→ The task:
Go through the data and copy each line where the string "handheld" appears.
BEGIN Data section
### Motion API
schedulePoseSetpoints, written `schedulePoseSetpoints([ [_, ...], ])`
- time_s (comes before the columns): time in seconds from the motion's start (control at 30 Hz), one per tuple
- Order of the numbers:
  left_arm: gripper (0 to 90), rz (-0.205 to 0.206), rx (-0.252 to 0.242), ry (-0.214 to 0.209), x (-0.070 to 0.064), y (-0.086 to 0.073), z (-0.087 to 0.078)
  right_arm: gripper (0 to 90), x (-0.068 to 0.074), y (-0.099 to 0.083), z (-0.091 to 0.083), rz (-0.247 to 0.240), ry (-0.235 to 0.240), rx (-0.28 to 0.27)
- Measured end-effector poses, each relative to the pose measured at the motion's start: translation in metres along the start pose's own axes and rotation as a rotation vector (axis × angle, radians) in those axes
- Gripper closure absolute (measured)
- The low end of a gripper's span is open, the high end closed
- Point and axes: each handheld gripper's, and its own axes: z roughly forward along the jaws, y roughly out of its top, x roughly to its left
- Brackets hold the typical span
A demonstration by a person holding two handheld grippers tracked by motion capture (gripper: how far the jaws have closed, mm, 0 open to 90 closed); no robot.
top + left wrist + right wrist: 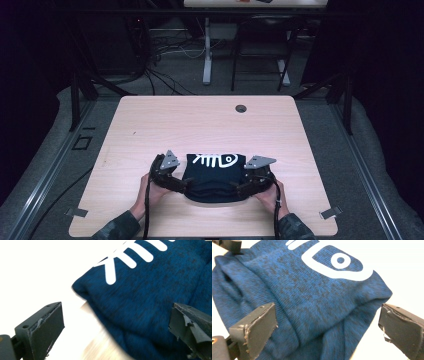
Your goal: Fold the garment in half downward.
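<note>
We see a folded dark blue garment [215, 177] lying on the near part of the light wooden table [150, 130], roughly midway between its left and right edges. Its top face carries a white fish-skeleton print [216, 160], and the folded layers bunch into soft ridges along the near edge. In the left gripper view the same cloth [155, 305] fills the right side, with the print's ribs [130, 260] at the top. In the right gripper view the print's head and eye [340, 261] show near the top. We find the left gripper [181, 186] at the garment's left side and the right gripper [241, 189] at its right side, each held in one hand. Both grippers' fingers [259, 327] stand wide apart, clamping nothing, with the cloth lying between them. A round hole [241, 108] sits near the table's far edge.
</note>
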Motion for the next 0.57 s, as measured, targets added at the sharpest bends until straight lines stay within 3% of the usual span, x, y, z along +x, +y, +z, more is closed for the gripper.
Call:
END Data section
→ Written response:
- Point and axes: each handheld gripper's, and its own axes: z roughly forward along the jaws, y roughly out of its top, x roughly to its left
A demonstration by a person holding two handheld grippers tracked by motion capture (gripper: how far the jaws have closed, mm, 0 open to 90 closed); no robot.

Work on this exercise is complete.